I. INTRODUCTION
The Equal Employment Opportunity Commission (EEOC) and judicial expansion of the direct threat of harm to self or others defense has strengthened the employee’s position under the Americans with Disabilities Act (ADA) by applying ration standards to this defense. If an employer has false assumptions about a prospective employee’s capabilities because of his/her disability, then the employer should have the burden of proving why the employee would be a direct threat to themselves of others.
II. THE AMERICAN WITH DISABILITIES ACT (ADA)
The purpose for the Americans with Disabilities Act is to assist people with disabilities find their place in society so they may use their skills to function and contribute, without prejudice. In 2008, the ADA Amendments Act was passed to expand the definition of disability and includes five titles. The first of these titles is Employment (Title I). Title I require, “covered employers to provide reasonable accommodations for applicants and employees with disabilities and prohibits discrimination on the basis of disability in all aspects of employment.” Under this title however, it does allow the employer to claim that an individual’s disability may cause a direct threat to themselves, or others.

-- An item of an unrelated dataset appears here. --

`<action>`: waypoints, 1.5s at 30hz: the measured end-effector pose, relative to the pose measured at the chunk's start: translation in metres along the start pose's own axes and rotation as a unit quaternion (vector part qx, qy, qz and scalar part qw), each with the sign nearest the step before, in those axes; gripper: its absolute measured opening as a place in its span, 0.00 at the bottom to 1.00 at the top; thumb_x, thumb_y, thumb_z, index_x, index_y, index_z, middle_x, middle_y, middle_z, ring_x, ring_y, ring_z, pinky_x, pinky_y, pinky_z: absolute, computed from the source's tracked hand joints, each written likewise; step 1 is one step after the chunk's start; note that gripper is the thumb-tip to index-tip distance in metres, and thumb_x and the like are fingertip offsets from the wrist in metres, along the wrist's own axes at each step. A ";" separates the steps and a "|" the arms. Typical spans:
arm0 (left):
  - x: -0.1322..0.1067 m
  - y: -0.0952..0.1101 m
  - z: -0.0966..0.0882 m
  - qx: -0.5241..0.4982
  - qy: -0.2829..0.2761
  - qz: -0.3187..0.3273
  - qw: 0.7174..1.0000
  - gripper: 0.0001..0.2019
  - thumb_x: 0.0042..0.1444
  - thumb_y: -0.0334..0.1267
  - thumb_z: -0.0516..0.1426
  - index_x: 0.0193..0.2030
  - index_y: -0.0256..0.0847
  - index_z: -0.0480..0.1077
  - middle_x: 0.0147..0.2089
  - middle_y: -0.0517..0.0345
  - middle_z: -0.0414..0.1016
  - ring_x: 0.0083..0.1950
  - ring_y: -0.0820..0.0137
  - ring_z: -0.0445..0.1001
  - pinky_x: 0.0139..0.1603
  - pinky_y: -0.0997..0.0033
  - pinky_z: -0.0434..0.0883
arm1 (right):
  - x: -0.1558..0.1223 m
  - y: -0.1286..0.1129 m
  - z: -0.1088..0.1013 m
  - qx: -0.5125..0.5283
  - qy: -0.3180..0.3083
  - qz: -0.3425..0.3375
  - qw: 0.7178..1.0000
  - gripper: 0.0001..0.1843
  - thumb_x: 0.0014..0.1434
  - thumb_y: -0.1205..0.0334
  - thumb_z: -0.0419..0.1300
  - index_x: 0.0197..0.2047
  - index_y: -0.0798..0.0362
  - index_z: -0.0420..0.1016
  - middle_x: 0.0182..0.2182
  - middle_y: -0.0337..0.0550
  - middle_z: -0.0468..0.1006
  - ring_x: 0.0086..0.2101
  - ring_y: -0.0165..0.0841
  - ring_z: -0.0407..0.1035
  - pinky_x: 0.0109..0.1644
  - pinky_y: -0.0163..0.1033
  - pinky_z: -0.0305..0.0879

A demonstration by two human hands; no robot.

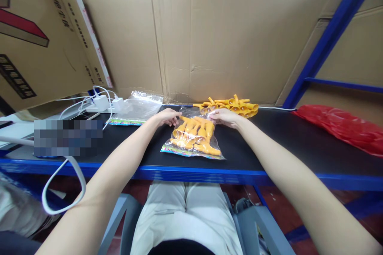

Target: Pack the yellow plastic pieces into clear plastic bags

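Note:
A clear plastic bag (191,137) with a colourful printed edge lies on the black tabletop in front of me. Inside it are several yellow-orange plastic pieces with flared, cup-like ends. My left hand (169,117) is at the bag's far left corner, its fingers curled at the plastic. At the far right corner, my right hand (224,117) pinches the bag between thumb and fingers. Behind the right hand sits a pile of loose yellow-orange pieces (239,105) of the same kind.
Flat clear bags (137,107) lie to the left. Further left are white chargers (101,102) with cables and a blurred-out device (68,138). A red plastic bag (338,127) lies at right. Cardboard (233,40) walls the back; a blue post (332,36) slants at right.

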State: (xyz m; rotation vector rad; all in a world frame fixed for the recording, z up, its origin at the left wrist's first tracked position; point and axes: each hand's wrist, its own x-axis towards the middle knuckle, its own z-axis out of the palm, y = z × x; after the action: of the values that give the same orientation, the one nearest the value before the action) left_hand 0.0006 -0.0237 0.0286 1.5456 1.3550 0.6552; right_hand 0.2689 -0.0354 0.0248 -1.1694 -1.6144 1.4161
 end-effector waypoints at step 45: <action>0.012 -0.010 -0.013 -0.021 0.037 0.120 0.992 0.08 0.40 0.19 0.56 0.22 0.33 0.74 0.22 0.57 0.75 0.26 0.74 0.74 0.33 0.73 0.74 | 0.010 0.011 -0.008 -0.085 0.014 -0.070 0.994 0.05 0.47 0.74 0.56 0.26 0.58 0.72 0.22 0.39 0.73 0.23 0.24 0.67 0.29 0.30 0.66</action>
State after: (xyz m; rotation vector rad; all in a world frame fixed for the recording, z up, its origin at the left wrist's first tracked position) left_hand -0.0122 -0.0090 0.0224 1.6802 1.2103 0.8905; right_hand 0.2743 -0.0237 0.0150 -1.1421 -1.7873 1.1881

Regulations issued by the EEOC implementing the ADA are specifically intended to, “provide a clear and comprehensive national mandate for the elimination of discrimination against individuals with disabilities, and to provide clear, strong, consistent, enforceable standards addressing discrimination.” These regulations not only define “Disability” and what constitutes a “Qualified Individual with a Disability”, but also set the qualification standards for tests and other selection...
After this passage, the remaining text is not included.